### Aim of the exercise
All of the data must be retyped exactly, with nothing left out.

### Dataset excerpt
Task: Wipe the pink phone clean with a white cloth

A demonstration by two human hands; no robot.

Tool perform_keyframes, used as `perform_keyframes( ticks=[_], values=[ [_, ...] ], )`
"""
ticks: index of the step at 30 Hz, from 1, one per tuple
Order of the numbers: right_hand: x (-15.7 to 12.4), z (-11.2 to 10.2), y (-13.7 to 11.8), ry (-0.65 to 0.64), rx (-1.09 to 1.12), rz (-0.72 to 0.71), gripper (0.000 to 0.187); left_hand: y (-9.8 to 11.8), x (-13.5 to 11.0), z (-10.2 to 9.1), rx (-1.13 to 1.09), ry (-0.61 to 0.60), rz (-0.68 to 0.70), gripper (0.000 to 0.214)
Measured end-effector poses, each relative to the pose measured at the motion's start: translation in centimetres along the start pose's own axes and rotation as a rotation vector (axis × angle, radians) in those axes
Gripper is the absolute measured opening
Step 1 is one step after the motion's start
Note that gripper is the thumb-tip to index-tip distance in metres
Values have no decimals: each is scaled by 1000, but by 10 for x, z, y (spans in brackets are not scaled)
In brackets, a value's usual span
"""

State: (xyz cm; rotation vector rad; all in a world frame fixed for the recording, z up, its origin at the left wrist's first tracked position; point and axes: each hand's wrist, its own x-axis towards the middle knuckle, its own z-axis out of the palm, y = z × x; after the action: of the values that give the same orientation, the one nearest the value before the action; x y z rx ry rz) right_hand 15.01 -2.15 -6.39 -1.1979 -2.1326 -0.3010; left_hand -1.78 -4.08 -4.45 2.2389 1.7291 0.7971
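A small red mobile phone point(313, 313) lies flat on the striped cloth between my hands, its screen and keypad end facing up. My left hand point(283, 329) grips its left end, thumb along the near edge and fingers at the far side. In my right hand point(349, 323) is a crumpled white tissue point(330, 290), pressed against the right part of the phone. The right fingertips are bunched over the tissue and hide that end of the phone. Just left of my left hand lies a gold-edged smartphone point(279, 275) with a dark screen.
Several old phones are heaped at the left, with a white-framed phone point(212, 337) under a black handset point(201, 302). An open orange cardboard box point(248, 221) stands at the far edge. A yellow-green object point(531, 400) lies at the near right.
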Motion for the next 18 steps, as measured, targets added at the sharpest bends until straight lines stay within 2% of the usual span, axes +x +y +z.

### Result of the exercise
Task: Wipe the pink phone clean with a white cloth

A demonstration by two human hands; no robot.

Tool perform_keyframes, used as `perform_keyframes( ticks=[_], values=[ [_, ...] ], )`
"""
ticks: index of the step at 30 Hz, from 1, one per tuple
Order of the numbers: right_hand: x (-15.7 to 12.4), z (-11.2 to 10.2), y (-13.7 to 11.8), ry (-0.65 to 0.64), rx (-1.09 to 1.12), rz (-0.72 to 0.71), gripper (0.000 to 0.187); left_hand: y (-9.8 to 11.8), x (-13.5 to 11.0), z (-10.2 to 9.1), rx (-1.13 to 1.09), ry (-0.61 to 0.60), rz (-0.68 to 0.70), gripper (0.000 to 0.214)
Measured end-effector poses, each relative to the pose measured at the motion's start: translation in centimetres along the start pose's own axes and rotation as a rotation vector (axis × angle, radians) in those axes
Gripper is the absolute measured opening
Step 1 is one step after the motion's start
Note that gripper is the thumb-tip to index-tip distance in metres
Values have no decimals: each is scaled by 1000, but by 10 for x, z, y (spans in brackets are not scaled)
In brackets, a value's usual span
"""

State: (xyz cm; rotation vector rad; all in a world frame fixed for the recording, z up, its origin at the left wrist's first tracked position; point and axes: each hand's wrist, its own x-axis towards the middle knuckle, its own z-axis out of the palm, y = z × x; after the action: of the values that give the same orientation, the one nearest the value before the action; x y z rx ry rz) right_hand 15.01 -2.15 -6.39 -1.1979 -2.1326 -0.3010; left_hand -1.78 -4.08 -4.45 2.2389 1.7291 0.7971
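A small red mobile phone point(313, 313) lies flat on the striped cloth between my hands, its screen and keypad end facing up. My left hand point(283, 329) grips its left end, thumb along the near edge and fingers at the far side. In my right hand point(349, 323) is a crumpled white tissue point(330, 290), pressed against the right part of the phone. The right fingertips are bunched over the tissue and hide that end of the phone. Just left of my left hand lies a gold-edged smartphone point(279, 275) with a dark screen.
Several old phones are heaped at the left, with a white-framed phone point(212, 337) under a black handset point(201, 302). An open orange cardboard box point(248, 221) stands at the far edge. A yellow-green object point(531, 400) lies at the near right.
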Motion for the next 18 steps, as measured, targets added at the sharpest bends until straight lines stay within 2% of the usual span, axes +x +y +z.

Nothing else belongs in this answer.